PROMPT —
Word for word, print each line of the listing below; pictures stay out.

DATA BLOCK START

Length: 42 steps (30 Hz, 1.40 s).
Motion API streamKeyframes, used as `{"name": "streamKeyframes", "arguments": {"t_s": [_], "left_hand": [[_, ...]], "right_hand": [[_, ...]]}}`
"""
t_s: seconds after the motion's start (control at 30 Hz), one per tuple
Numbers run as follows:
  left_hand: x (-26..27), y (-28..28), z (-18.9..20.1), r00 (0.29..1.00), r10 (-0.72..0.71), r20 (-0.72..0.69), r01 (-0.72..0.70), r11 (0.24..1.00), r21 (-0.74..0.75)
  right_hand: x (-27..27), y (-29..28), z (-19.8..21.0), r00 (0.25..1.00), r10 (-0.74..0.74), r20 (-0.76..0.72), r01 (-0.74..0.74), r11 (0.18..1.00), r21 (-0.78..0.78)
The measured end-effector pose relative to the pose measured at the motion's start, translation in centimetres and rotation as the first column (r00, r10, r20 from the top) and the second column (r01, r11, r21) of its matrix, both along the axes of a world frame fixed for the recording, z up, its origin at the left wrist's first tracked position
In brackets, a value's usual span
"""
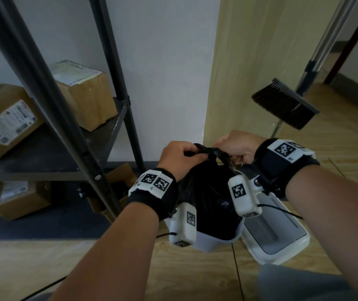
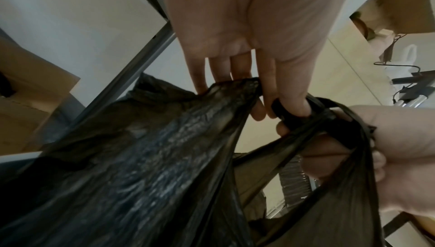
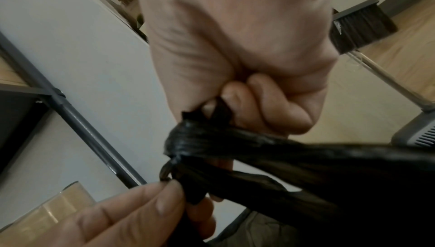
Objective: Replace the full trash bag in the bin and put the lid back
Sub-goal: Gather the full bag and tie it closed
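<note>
Plastic film, thin and black, is what both hands are working: the trash bag (image 1: pixel 208 205) sits in the white bin (image 1: pixel 212 242) on the floor, its upper edges drawn up into two twisted strands that cross above the opening. The left hand (image 1: pixel 180 157) has its fingers curled round one strand, thumb and forefinger pinching the end, as the right wrist view shows. The right hand (image 1: pixel 239 146) is closed into a fist on the other strand, which runs taut away from it. The step in hand looks like tying the bag's mouth before lifting it out.

The lid (image 1: pixel 275 235) lies upturned on the floor just beside the bin, to its right. A broom (image 1: pixel 284 105) leans near the wall behind, and cardboard boxes (image 1: pixel 82 92) sit on a dark metal shelf (image 1: pixel 43 153) to the left.

Judging by its sheen and creases, the film is soft, slippery and easily torn, so the gathered strands are the place to hold it, not the thin sides. How heavy the contents are cannot be told; a full bag may drag on the bin's walls when pulled, so a steady upward pull by the knot seems wisest, perhaps with one hand holding the bin down
</note>
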State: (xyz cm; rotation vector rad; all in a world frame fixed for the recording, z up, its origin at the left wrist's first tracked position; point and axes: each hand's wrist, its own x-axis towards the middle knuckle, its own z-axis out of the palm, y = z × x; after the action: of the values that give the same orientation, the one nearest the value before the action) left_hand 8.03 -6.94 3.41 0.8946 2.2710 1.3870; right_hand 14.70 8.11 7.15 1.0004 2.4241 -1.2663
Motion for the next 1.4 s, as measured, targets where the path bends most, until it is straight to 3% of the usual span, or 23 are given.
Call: {"name": "streamKeyframes", "arguments": {"t_s": [0.23, 0.33, 0.4, 0.47, 0.63, 0.7, 0.8, 0.9, 0.93, 1.0, 1.03, 1.07, 1.1, 1.17, 1.2, 1.33, 1.4], "left_hand": [[-0.4, 0.1, -0.3, 0.999, 0.015, -0.028, -0.016, 1.0, -0.025], [-0.9, -0.4, -0.5, 0.984, 0.038, 0.176, -0.034, 0.999, -0.021], [-1.4, -0.8, -0.4, 0.909, 0.09, 0.406, -0.125, 0.99, 0.061], [-1.7, -1.3, 0.1, 0.798, 0.086, 0.597, -0.237, 0.955, 0.179], [-1.2, -2.1, 0.4, 0.575, -0.171, 0.8, -0.355, 0.829, 0.432], [-1.1, -1.9, 0.3, 0.541, -0.197, 0.818, -0.377, 0.812, 0.445], [-2.2, -2.7, -0.6, 0.549, -0.064, 0.833, -0.436, 0.828, 0.352], [-2.6, -4.2, -2.4, 0.579, 0.141, 0.803, -0.426, 0.892, 0.151], [-2.4, -4.3, -3.1, 0.612, 0.191, 0.767, -0.389, 0.918, 0.082], [-1.9, -3.6, -4.3, 0.757, 0.229, 0.612, -0.25, 0.967, -0.052], [-1.9, -3.0, -4.8, 0.853, 0.206, 0.48, -0.155, 0.977, -0.144], [-1.8, -2.4, -4.9, 0.933, 0.155, 0.326, -0.072, 0.965, -0.252], [-1.8, -2.0, -4.9, 0.98, 0.083, 0.181, -0.016, 0.938, -0.346], [-1.7, -1.5, -4.5, 0.998, -0.034, 0.062, 0.057, 0.906, -0.419], [-1.8, -1.4, -4.4, 0.996, -0.068, 0.057, 0.086, 0.905, -0.416], [-2.1, -1.3, -3.8, 0.992, -0.127, 0.004, 0.12, 0.928, -0.353], [-1.9, -1.0, -3.6, 0.993, -0.12, 0.008, 0.116, 0.939, -0.325]], "right_hand": [[0.0, 0.8, -0.6, 0.997, -0.037, -0.07, 0.029, 0.993, -0.11], [0.8, 1.2, -0.1, 0.986, -0.07, -0.149, 0.025, 0.958, -0.286], [1.7, 1.6, 0.5, 0.988, -0.021, -0.152, -0.044, 0.911, -0.411], [2.4, 2.0, 0.7, 0.989, 0.084, -0.119, -0.127, 0.896, -0.426], [2.2, 2.6, -0.9, 0.993, 0.103, -0.057, -0.112, 0.972, -0.206], [2.1, 2.9, -1.5, 0.995, 0.084, -0.048, -0.087, 0.995, -0.055], [3.4, 4.4, -3.3, 1.0, 0.002, 0.012, -0.003, 0.992, 0.128], [5.3, 5.7, -5.3, 0.984, -0.087, 0.153, 0.054, 0.977, 0.208], [5.6, 5.8, -5.5, 0.976, -0.123, 0.18, 0.081, 0.971, 0.226], [5.4, 5.5, -5.7, 0.975, -0.147, 0.167, 0.116, 0.976, 0.185], [5.0, 5.1, -5.7, 0.979, -0.183, 0.089, 0.176, 0.981, 0.079], [4.6, 4.8, -5.8, 0.956, -0.294, -0.02, 0.29, 0.949, -0.124], [4.3, 4.3, -5.8, 0.898, -0.43, -0.092, 0.373, 0.855, -0.36], [4.0, 3.8, -5.8, 0.799, -0.586, -0.137, 0.335, 0.623, -0.707], [3.9, 3.7, -5.8, 0.797, -0.587, -0.142, 0.266, 0.553, -0.79], [3.2, 3.1, -5.6, 0.811, -0.56, -0.169, 0.11, 0.43, -0.896], [2.6, 2.3, -6.1, 0.789, -0.585, -0.186, 0.089, 0.409, -0.908]]}}
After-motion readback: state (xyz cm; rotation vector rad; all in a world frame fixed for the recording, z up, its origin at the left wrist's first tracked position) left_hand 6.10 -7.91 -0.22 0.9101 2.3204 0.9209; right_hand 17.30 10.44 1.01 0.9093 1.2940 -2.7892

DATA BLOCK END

EXPECTED OUTPUT —
Length: 42 steps (30 Hz, 1.40 s).
Motion API streamKeyframes, used as `{"name": "streamKeyframes", "arguments": {"t_s": [_], "left_hand": [[_, ...]], "right_hand": [[_, ...]]}}`
"""
t_s: seconds after the motion's start (control at 30 Hz), one per tuple
Numbers run as follows:
  left_hand: x (-26..27), y (-28..28), z (-18.9..20.1), r00 (0.29..1.00), r10 (-0.72..0.71), r20 (-0.72..0.69), r01 (-0.72..0.70), r11 (0.24..1.00), r21 (-0.74..0.75)
  right_hand: x (-27..27), y (-29..28), z (-19.8..21.0), r00 (0.25..1.00), r10 (-0.74..0.74), r20 (-0.76..0.72), r01 (-0.74..0.74), r11 (0.18..1.00), r21 (-0.78..0.78)
The measured end-effector pose relative to the pose measured at the motion's start, translation in centimetres and rotation as the first column (r00, r10, r20 from the top) and the second column (r01, r11, r21) of its matrix, both along the axes of a world frame fixed for the recording, z up, its origin at the left wrist's first tracked position
In brackets, a value's usual span
"""
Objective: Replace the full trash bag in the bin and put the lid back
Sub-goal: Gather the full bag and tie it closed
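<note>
Plastic film, thin and black, is what both hands are working: the trash bag (image 1: pixel 208 205) sits in the white bin (image 1: pixel 212 242) on the floor, its upper edges drawn up into two twisted strands that cross above the opening. The left hand (image 1: pixel 180 157) has its fingers curled round one strand, thumb and forefinger pinching the end, as the right wrist view shows. The right hand (image 1: pixel 239 146) is closed into a fist on the other strand, which runs taut away from it. The step in hand looks like tying the bag's mouth before lifting it out.

The lid (image 1: pixel 275 235) lies upturned on the floor just beside the bin, to its right. A broom (image 1: pixel 284 105) leans near the wall behind, and cardboard boxes (image 1: pixel 82 92) sit on a dark metal shelf (image 1: pixel 43 153) to the left.

Judging by its sheen and creases, the film is soft, slippery and easily torn, so the gathered strands are the place to hold it, not the thin sides. How heavy the contents are cannot be told; a full bag may drag on the bin's walls when pulled, so a steady upward pull by the knot seems wisest, perhaps with one hand holding the bin down
</note>
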State: (xyz cm; rotation vector rad; all in a world frame fixed for the recording, z up, its origin at the left wrist's first tracked position; point and axes: each hand's wrist, its own x-axis towards the middle knuckle, its own z-axis out of the palm, y = z × x; after the action: of the values that give the same orientation, the one nearest the value before the action) left_hand 8.03 -6.94 3.41 0.8946 2.2710 1.3870; right_hand 14.70 8.11 7.15 1.0004 2.4241 -1.2663
Motion for the next 1.4 s, as measured, targets where the path bends most, until it is straight to 3% of the usual span, or 23 are given.
Call: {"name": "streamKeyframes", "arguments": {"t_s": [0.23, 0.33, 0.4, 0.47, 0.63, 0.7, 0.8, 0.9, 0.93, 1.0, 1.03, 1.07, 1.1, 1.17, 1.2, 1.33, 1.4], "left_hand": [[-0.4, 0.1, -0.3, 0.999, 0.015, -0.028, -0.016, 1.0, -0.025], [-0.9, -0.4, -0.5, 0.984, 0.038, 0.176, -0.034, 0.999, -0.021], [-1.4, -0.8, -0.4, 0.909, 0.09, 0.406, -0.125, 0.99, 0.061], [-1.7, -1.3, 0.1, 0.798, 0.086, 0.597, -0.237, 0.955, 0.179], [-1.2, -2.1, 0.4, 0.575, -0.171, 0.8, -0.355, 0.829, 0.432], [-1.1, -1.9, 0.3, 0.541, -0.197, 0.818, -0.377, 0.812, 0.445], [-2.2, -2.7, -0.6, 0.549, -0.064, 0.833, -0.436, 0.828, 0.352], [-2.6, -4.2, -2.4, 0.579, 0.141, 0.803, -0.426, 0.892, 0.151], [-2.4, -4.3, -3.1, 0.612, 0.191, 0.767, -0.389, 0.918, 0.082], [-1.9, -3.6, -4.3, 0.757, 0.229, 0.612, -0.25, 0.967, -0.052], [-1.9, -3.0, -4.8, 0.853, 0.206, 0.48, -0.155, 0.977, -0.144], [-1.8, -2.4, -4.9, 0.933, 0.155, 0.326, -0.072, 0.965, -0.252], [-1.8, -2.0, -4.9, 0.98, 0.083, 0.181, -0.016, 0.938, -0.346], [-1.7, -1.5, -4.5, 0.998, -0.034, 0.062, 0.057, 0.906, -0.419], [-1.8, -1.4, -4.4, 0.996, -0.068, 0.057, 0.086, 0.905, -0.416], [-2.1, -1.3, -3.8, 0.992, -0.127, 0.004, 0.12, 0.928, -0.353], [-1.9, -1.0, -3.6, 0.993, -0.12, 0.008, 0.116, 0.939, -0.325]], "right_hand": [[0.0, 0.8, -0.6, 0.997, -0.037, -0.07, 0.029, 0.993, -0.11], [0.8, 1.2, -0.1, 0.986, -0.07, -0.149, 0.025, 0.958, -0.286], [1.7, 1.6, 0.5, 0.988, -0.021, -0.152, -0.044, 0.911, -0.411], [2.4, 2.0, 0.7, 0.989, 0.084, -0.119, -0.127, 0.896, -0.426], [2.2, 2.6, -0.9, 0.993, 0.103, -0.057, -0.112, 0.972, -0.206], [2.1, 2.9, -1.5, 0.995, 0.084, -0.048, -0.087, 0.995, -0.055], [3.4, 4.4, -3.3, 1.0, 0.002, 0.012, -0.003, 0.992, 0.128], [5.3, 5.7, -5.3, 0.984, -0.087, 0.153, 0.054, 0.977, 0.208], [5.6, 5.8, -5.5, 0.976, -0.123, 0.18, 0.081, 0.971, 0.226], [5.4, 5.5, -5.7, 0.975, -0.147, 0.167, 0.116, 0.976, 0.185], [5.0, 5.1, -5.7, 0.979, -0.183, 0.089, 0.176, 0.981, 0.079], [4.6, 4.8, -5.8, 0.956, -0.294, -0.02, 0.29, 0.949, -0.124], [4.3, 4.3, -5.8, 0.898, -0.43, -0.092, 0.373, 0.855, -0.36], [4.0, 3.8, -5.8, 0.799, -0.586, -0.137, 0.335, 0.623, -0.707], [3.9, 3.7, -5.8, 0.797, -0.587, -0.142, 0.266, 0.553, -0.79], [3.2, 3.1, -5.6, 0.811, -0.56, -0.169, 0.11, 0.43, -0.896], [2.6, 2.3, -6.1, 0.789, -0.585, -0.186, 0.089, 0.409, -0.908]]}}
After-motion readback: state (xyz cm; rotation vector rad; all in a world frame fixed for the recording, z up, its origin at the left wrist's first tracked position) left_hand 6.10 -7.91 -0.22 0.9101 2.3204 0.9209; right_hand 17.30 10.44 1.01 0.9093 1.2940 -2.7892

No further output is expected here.